Wednesday, July 27, 2011
Udon with Tofu and Asian Greens
Rich, fatty foods, too many sweets or junk food put too much stress on my body and I feel the effects almost immediately. I become sluggish, bloated and nasty. I must have fruit, vegetables and simple, food right away!
As as rule, the majority of my diet consists of plant based protein (tofu, beans, etc.), lots of fresh fruit, vegetables, and brown rice. I steer away from sweets, processed, packaged convenience foods and white flour, white sugar carbs. But, just like everyone, I occasionally make poor eating choices. When I do that, I know it's time to bring my body back into balance by cooking nourishing food.
Here's the recipe (from Yummly.com) for one of my favorite nourishing, balancing meals: Udon with Tofu and Asian Greens. It's nothing fancy, so easy to prepare and full with protein and plenty of nutritious greens. Also, a little heat from red pepper flakes to rev up your metabolism.
Here's the recipe:
8 oz Udon noodles
3 T sesame oil mixed with 1 T vegetable oil
12 oz firm tofu, cut into 12 pieces
11 oz Asian cooking greens or baby spinach
1 bunch scallions, thinly sliced diagonally
pinch red pepper flakes
3 T tamari or soy sauce
Cook the udon noodles as the label directs. (Don't overcook or they will get mushy.) Drain, reserving about 1/3 cup of the cooking water.

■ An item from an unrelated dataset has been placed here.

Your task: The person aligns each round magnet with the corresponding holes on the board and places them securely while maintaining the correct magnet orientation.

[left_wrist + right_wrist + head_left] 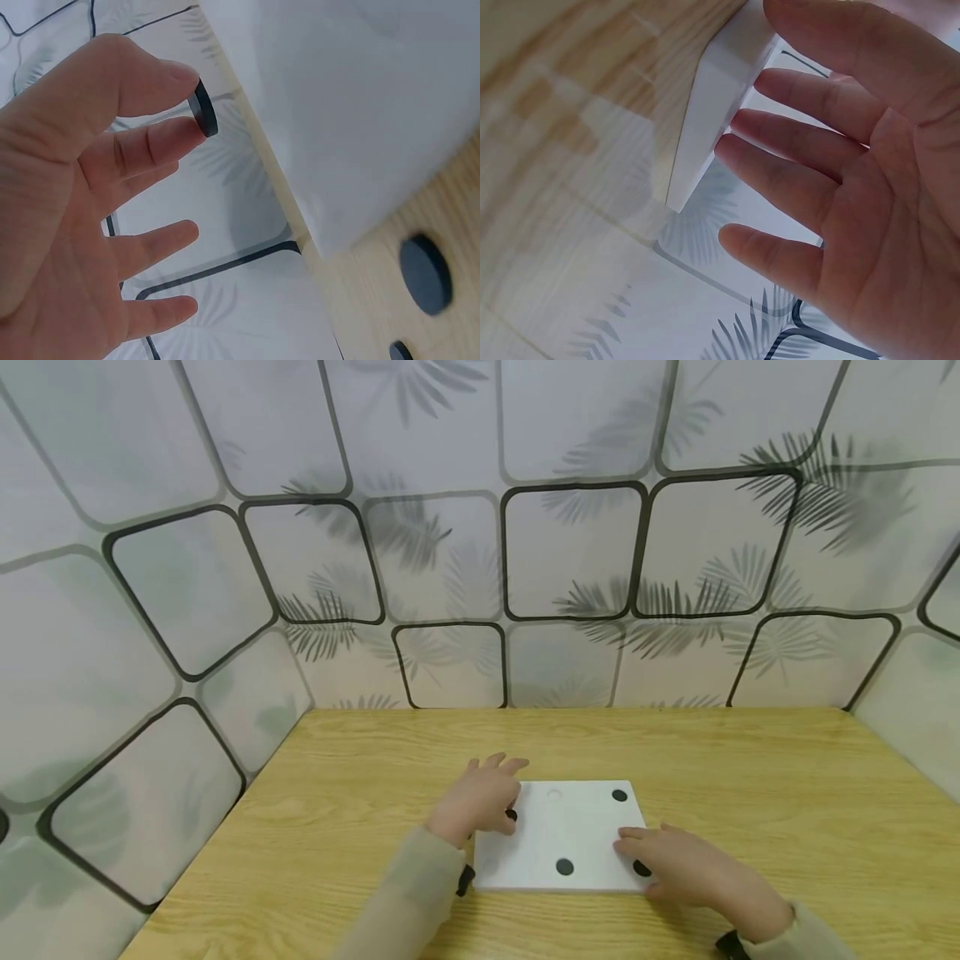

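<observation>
A flat white board (558, 831) lies on the wooden table, with black discs on its top. My left hand (480, 802) is over the board's left side and pinches one black disc (202, 109) between thumb and index finger; the other fingers are spread. My right hand (678, 864) rests at the board's right edge, fingers extended over the top and thumb near the front corner. Partly hidden under it is another black disc (642, 867). One disc (619, 795) sits near the far right corner, another disc (565, 867) near the front edge.
A faint round mark (554, 794) shows near the board's far edge. In the left wrist view, a black disc (426, 274) and a smaller-looking disc (401, 350) lie on the wood beside the board. Patterned walls (450, 560) with leaf prints border the wooden table (300, 827).
</observation>
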Available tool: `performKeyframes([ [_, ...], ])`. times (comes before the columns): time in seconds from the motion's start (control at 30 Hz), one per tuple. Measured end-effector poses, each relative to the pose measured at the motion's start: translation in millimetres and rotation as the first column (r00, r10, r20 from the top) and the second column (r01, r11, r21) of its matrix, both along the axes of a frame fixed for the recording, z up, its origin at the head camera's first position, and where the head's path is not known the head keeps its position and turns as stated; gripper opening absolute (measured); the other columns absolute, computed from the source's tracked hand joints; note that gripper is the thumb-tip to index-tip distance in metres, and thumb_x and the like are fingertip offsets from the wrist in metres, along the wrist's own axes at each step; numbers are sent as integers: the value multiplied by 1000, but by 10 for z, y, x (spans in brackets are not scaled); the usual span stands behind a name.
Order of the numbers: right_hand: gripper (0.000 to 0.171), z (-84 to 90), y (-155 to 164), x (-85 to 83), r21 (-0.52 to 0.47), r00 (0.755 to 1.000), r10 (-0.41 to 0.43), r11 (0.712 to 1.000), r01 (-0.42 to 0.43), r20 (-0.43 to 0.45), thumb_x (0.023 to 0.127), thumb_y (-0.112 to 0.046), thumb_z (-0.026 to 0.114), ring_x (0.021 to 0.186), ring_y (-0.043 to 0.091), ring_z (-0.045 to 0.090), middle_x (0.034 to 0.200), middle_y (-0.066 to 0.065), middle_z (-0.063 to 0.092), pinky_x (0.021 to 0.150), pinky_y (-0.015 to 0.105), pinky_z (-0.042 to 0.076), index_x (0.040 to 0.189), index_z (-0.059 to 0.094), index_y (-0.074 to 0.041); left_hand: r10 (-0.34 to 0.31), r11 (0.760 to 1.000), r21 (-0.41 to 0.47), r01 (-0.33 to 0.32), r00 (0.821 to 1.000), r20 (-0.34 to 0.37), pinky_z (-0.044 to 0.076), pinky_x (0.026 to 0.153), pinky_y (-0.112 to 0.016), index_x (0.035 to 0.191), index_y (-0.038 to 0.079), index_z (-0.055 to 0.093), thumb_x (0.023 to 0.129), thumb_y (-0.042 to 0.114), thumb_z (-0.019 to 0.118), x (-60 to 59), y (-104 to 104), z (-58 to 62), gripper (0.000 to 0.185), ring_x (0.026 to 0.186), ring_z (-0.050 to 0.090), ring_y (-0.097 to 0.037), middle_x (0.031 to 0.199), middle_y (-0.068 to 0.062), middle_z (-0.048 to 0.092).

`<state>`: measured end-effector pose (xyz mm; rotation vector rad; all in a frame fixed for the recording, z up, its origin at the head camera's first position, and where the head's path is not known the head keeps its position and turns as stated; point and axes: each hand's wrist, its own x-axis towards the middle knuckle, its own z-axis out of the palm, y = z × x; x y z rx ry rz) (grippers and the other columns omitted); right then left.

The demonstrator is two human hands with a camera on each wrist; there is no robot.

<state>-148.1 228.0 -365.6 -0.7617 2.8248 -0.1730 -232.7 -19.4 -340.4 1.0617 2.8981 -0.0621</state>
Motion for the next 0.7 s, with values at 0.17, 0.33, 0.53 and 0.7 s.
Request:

Meanwhile, heat 2 tablespoons oil in a medium skillet over medium heat. Pat the tofu dry and season all over with salt and pepper. Add the tofu to the skillet and sear until golden brown, about 2 minutes per side. Set aside and keep warm.
Add 1 tablespoon oil and the greens to the skillet. Cook, tossing, until just wilted. Add the scallions, red pepper flakes, the remaining 1 tablespoon oil, and the tamari sauce. Add the reserved cooking water; heat to create a broth. Divide the noodles and greens among 4 bowls and top with the tofu.
If you have been indulging a little too much lately, try this delicious healing meal. It's Cynfully Good.